### [WHAT IS BEING ASKED]
Type out the data exactly as given. Skip any image.

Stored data

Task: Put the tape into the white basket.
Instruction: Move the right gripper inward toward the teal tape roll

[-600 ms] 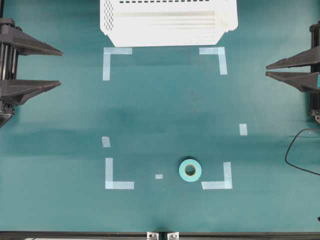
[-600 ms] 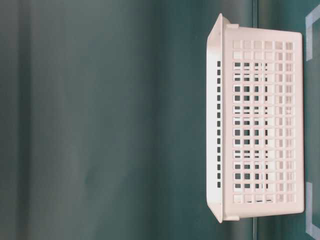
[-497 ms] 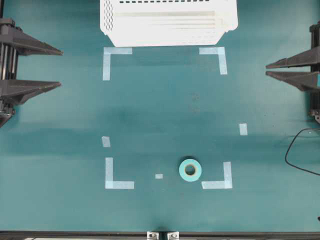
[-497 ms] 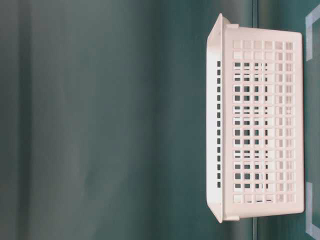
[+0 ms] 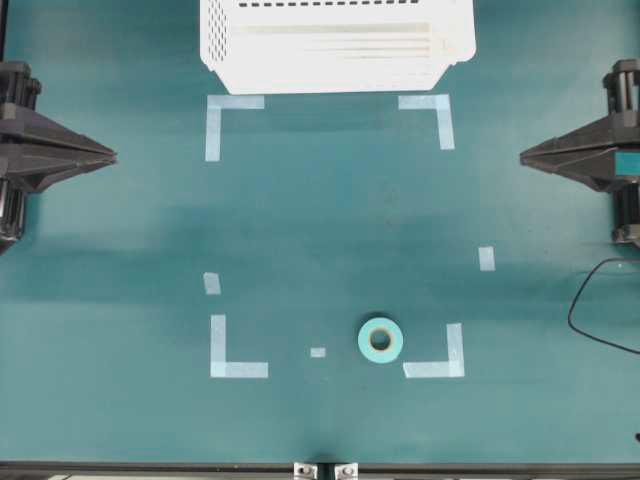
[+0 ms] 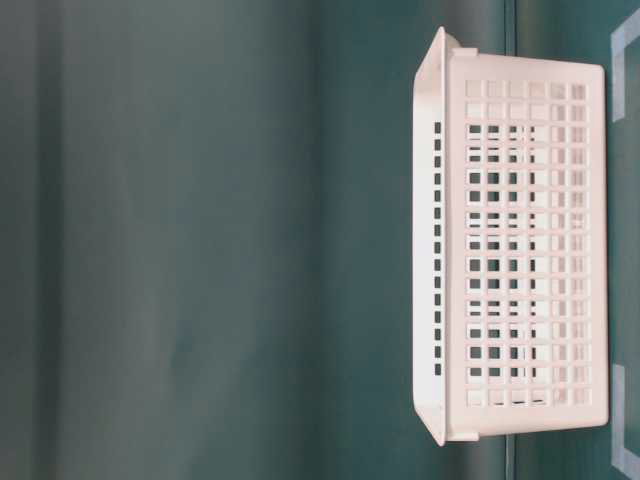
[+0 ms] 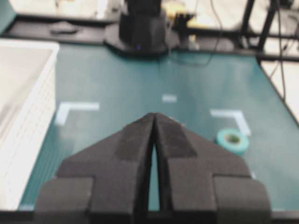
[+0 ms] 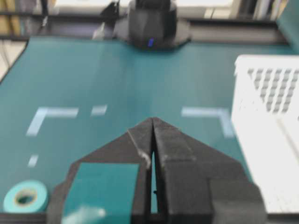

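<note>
We find the white basket (image 5: 337,45) at the table's far edge, well apart from both grippers. The left gripper (image 5: 112,157) and right gripper (image 5: 524,157) sit at opposite table edges, each clenched with jaws together, grasping nothing. The tape (image 5: 380,340) lies flat on the table, well apart from both, nearer the right gripper.

The left hand (image 5: 112,157) and the right hand (image 5: 524,157) face each other from opposite edges of the surface (image 5: 330,230), well apart. The tape (image 5: 380,340) lies on the surface between them, nearer the right hand. The white basket (image 5: 335,45) stands beyond both hands, opposite the tape.
</note>
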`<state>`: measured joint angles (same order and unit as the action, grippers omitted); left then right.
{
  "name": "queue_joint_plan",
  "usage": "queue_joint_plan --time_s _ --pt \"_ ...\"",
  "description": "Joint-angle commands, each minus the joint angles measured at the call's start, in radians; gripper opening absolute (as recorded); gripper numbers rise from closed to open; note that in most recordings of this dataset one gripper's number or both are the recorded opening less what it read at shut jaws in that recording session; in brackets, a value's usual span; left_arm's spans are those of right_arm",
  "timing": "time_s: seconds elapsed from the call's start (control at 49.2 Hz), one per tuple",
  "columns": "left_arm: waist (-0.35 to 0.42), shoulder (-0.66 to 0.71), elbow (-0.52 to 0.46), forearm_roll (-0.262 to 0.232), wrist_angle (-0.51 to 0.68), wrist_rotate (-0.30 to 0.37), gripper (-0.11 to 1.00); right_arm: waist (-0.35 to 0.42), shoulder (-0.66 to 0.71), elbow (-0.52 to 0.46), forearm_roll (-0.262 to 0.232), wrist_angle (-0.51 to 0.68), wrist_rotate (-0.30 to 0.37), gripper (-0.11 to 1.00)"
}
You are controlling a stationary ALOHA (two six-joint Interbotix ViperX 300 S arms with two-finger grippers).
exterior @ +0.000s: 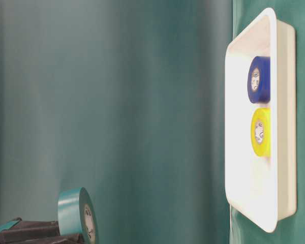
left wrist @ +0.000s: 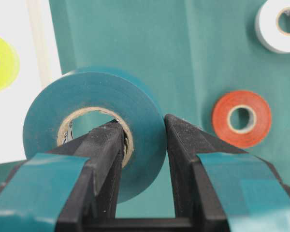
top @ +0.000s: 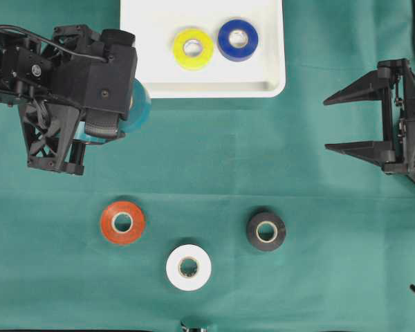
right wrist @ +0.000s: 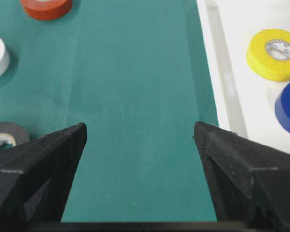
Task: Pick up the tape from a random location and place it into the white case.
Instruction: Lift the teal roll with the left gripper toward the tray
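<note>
- While the left gripper (left wrist: 144, 140) pinched the teal roll (left wrist: 94, 128) through its wall, one finger in the core, the roll hung just off the case's (top: 145, 41) near-left corner.
- The right gripper (top: 332, 123) stood spread wide, right of the case.
- Yellow (top: 193, 48) and blue (top: 237, 39) rolls lay inside the case.
- Orange (top: 122, 222), white (top: 188, 267) and black (top: 266, 230) rolls lay well apart from it on the cloth (top: 214, 159).

Teal tape roll (left wrist: 94, 128) w/ tan core is showing against the dark green cloth (top: 214, 159). White case (top: 273, 69) is holding a yellow roll (top: 193, 48) & a blue roll (top: 238, 39). Orange roll (top: 122, 222), white roll (top: 189, 267), black roll (top: 266, 230) are lying on the cloth. Black fingers (left wrist: 108, 154) are wearing teal pads.
</note>
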<state>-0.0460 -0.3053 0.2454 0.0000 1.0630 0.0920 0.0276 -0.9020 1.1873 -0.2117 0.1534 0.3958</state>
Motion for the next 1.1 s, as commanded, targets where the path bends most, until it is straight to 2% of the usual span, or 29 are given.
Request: queue_joint_plan --time_s 0.0,0.386,0.589,0.772,1.077 --pt "-0.002 -0.020 -0.026 0.003 -0.005 -0.002 0.23 -0.002 0.006 -0.020 -0.002 -0.005 0.000 0.87" --pt "-0.005 -0.020 -0.026 0.003 -0.005 -0.002 0.23 -0.002 0.005 -0.020 -0.002 -0.005 0.000 0.87" --pt "0.018 -0.018 -0.026 0.003 -0.008 -0.002 0.23 -0.002 0.005 -0.020 -0.002 -0.005 0.000 0.87" --pt "0.087 -0.014 -0.029 0.003 -0.008 0.000 0.23 0.000 0.003 -0.020 -0.002 -0.003 -0.003 0.87" --pt "0.261 -0.012 -0.038 0.006 -0.006 0.008 0.23 -0.002 0.002 -0.020 -0.002 0.011 -0.005 0.87"
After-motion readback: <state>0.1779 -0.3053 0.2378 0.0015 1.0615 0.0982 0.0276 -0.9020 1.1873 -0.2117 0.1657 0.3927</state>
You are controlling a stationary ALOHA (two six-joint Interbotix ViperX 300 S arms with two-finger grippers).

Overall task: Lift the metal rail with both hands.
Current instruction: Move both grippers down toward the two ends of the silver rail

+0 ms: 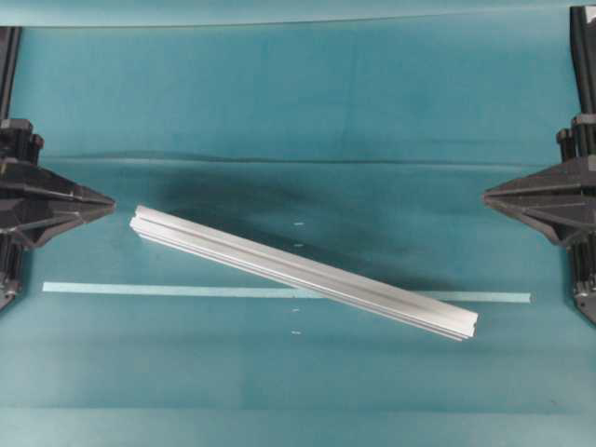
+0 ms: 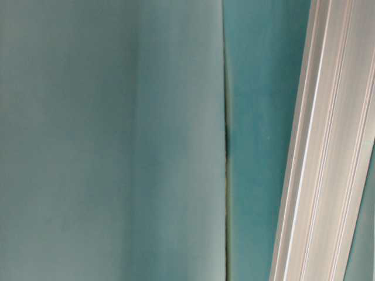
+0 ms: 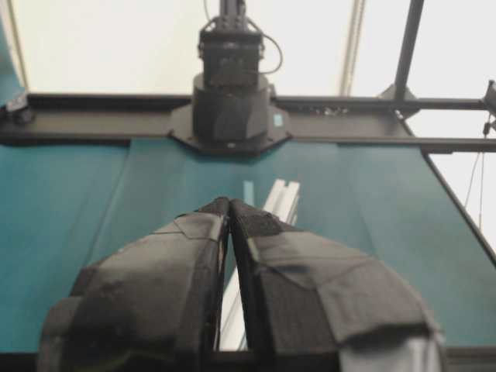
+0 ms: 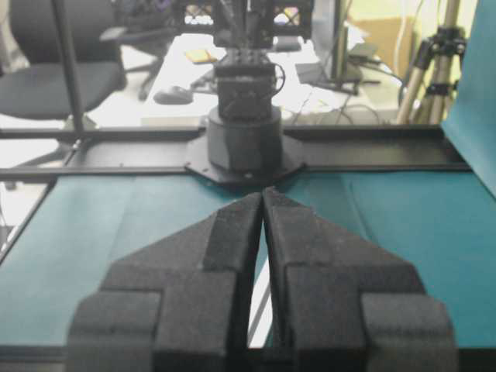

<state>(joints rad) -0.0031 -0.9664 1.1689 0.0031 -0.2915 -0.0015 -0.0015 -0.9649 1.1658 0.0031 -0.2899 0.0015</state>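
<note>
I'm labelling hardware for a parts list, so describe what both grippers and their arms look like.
The left gripper and right gripper are matte black, each tapering to a wedge-shaped point from a blocky body. The left fingers are wrapped in black tape; the right fingers show rough, grainy stepped black surfaces. The arm base opposite the left wrist camera is black and cylindrical, with thin black cables looping above it.

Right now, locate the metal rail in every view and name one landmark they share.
Overhead: metal rail lies diagonally mid-table, upper left to lower right.
Table-level: fills the right edge, close up.
Left wrist: a short piece beyond the shut fingertips.
Right wrist: not clearly visible.
Shared landmark: teal table cover.
</note>
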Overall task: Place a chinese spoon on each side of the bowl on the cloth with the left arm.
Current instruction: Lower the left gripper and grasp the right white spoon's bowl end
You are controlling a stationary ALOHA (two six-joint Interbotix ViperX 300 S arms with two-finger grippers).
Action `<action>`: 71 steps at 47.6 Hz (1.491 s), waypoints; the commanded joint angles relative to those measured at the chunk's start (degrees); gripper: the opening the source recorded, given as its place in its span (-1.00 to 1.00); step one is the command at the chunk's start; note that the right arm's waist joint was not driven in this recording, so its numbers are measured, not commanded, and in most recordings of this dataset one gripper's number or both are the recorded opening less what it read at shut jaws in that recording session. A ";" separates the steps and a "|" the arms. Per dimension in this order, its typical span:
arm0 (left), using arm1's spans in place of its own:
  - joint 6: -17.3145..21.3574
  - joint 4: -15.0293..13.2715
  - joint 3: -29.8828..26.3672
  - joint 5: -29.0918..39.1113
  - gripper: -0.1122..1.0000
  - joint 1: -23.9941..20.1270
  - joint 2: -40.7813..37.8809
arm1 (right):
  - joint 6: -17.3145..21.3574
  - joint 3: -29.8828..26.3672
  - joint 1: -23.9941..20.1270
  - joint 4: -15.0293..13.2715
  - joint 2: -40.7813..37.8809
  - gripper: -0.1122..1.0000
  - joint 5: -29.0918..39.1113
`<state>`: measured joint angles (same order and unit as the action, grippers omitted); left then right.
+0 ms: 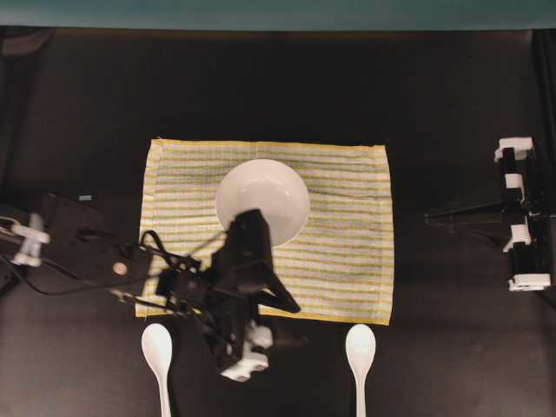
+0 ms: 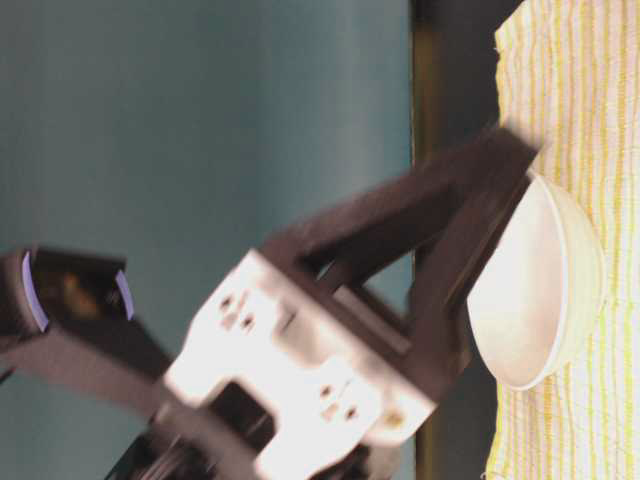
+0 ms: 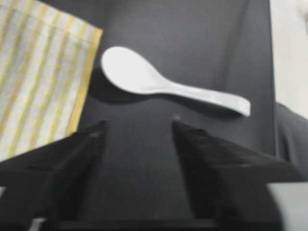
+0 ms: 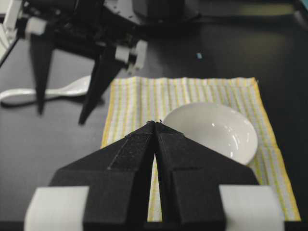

### [EXERCISE RESPONSE]
Task: Put the tape into the white basket.
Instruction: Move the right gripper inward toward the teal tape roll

[-600 ms] 
[-600 ms] 
[-497 ms] 
[-497 ms] 
[+0 ms] 
[+0 ms] 
[+0 ms] 
[+0 ms] 

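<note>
We find the white basket (image 5: 337,45) at the table's far edge, well apart from both grippers. The left gripper (image 5: 112,157) and right gripper (image 5: 524,157) sit at opposite table edges, each clenched with jaws together, grasping nothing. The tape (image 5: 380,340) lies flat on the table, well apart from both, nearer the right gripper.

The left hand (image 5: 112,157) and the right hand (image 5: 524,157) face each other from opposite edges of the surface (image 5: 330,230), well apart. The tape (image 5: 380,340) lies on the surface between them, nearer the right hand. The white basket (image 5: 335,45) stands beyond both hands, opposite the tape.
</note>
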`<state>`: measured joint angles (same order and unit as the action, grippers omitted); left then right.
{
  "name": "queue_joint_plan",
  "usage": "queue_joint_plan --time_s _ --pt \"_ ...\"",
  "description": "Joint-angle commands, each minus the joint angles measured at the call's start, in radians; gripper opening absolute (as recorded); gripper numbers rise from closed to open; note that in most recordings of this dataset one gripper's number or both are the recorded opening less what it read at shut jaws in that recording session; in brackets, a value's usual span; left_arm's spans are those of right_arm",
  "timing": "time_s: seconds elapsed from the call's start (control at 49.2 Hz), one per tuple",
  "columns": "left_arm: waist (-0.35 to 0.42), shoulder (-0.66 to 0.71), elbow (-0.52 to 0.46), forearm_roll (-0.262 to 0.232), wrist_angle (-0.51 to 0.68), wrist_rotate (-0.30 to 0.37), gripper (-0.11 to 1.00); right_arm: waist (-0.35 to 0.42), shoulder (-0.66 to 0.71), elbow (-0.52 to 0.46), forearm_roll (-0.262 to 0.232), wrist_angle (-0.51 to 0.68), wrist_rotate (-0.30 to 0.37), gripper (-0.11 to 1.00)"
}
You are controlling a stationary ALOHA (two six-joint Interbotix ViperX 300 S arms with two-finger grippers).
exterior @ +0.000s: 
left wrist @ +0.000s: 
top @ +0.000s: 
right wrist @ +0.000s: 
Task: Pick up the tape from a random location and place it into the white case.
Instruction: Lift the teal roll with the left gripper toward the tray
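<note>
- While the left gripper (left wrist: 144, 140) pinched the teal roll (left wrist: 94, 128) through its wall, one finger in the core, the roll hung just off the case's (top: 145, 41) near-left corner.
- The right gripper (top: 332, 123) stood spread wide, right of the case.
- Yellow (top: 193, 48) and blue (top: 237, 39) rolls lay inside the case.
- Orange (top: 122, 222), white (top: 188, 267) and black (top: 266, 230) rolls lay well apart from it on the cloth (top: 214, 159).

Teal tape roll (left wrist: 94, 128) w/ tan core is showing against the dark green cloth (top: 214, 159). White case (top: 273, 69) is holding a yellow roll (top: 193, 48) & a blue roll (top: 238, 39). Orange roll (top: 122, 222), white roll (top: 189, 267), black roll (top: 266, 230) are lying on the cloth. Black fingers (left wrist: 108, 154) are wearing teal pads.
</note>
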<state>-0.0460 -0.3053 0.2454 0.0000 1.0630 0.0920 0.0276 -0.9020 1.1873 -0.2117 0.1534 0.3958</state>
Motion for the next 1.1 s, as commanded, targets where the path bends most, until it is straight to 2% of the usual span, or 29 are given.
Request: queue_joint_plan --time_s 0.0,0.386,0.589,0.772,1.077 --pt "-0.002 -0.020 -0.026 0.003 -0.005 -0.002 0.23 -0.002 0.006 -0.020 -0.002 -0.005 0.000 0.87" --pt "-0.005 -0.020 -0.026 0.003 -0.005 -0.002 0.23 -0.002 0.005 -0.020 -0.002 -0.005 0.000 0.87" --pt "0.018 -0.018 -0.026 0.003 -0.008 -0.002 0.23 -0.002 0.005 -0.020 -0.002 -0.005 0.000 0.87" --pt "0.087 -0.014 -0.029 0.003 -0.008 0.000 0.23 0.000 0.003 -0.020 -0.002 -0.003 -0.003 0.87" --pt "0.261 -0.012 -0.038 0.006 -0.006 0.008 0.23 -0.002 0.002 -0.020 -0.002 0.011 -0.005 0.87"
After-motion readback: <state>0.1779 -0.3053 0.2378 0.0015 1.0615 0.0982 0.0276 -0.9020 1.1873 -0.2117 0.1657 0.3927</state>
You are controlling a stationary ALOHA (two six-joint Interbotix ViperX 300 S arms with two-finger grippers).

Overall task: Lift the metal rail with both hands.
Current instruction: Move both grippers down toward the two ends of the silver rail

+0 ms: 
+0 ms: 
+0 ms: 
+0 ms: 

<state>(joints rad) -0.0031 -0.9664 1.1689 0.0031 -0.2915 -0.0015 -0.0015 -0.9649 1.1658 0.0031 -0.2899 0.0015</state>
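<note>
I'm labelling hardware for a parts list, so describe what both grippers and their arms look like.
The left gripper and right gripper are matte black, each tapering to a wedge-shaped point from a blocky body. The left fingers are wrapped in black tape; the right fingers show rough, grainy stepped black surfaces. The arm base opposite the left wrist camera is black and cylindrical, with thin black cables looping above it.

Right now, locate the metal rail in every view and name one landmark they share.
Overhead: metal rail lies diagonally mid-table, upper left to lower right.
Table-level: fills the right edge, close up.
Left wrist: a short piece beyond the shut fingertips.
Right wrist: not clearly visible.
Shared landmark: teal table cover.
</note>
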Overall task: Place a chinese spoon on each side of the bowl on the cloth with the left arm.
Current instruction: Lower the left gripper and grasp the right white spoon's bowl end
You are controlling a stationary ALOHA (two six-joint Interbotix ViperX 300 S arms with two-finger grippers).
Action `<action>`: 71 steps at 47.6 Hz (1.491 s), waypoints; the commanded joint angles relative to those measured at the chunk's start (degrees); gripper: the opening the source recorded, given as its place in its span (-1.00 to 1.00); step one is the command at the chunk's start; note that the right arm's waist joint was not driven in this recording, so its numbers are measured, not commanded, and in most recordings of this dataset one gripper's number or both are the recorded opening less what it read at shut jaws in that recording session. A ";" separates the steps and a "|" the arms. Per dimension in this order, its typical span:
arm0 (left), using arm1's spans in place of its own:
  - joint 6: -17.3145..21.3574
  - joint 4: -15.0293..13.2715
  - joint 3: -29.8828..26.3672
  - joint 5: -29.0918..39.1113
  - gripper: -0.1122..1.0000
  - joint 1: -23.9941..20.1270
  - joint 2: -40.7813..37.8809
arm1 (right):
  - joint 6: -17.3145..21.3574
  - joint 3: -29.8828..26.3672
  - joint 1: -23.9941..20.1270
  - joint 4: -15.0293..13.2715
  - joint 2: -40.7813..37.8809
  - gripper: -0.1122..1.0000
  - joint 5: -29.0918..39.1113
`<state>`: measured joint angles (same order and unit as the action, grippers omitted); left then right.
+0 ms: 
+0 ms: 
+0 ms: 
+0 ms: 

The answer is complete, and the exercise is done.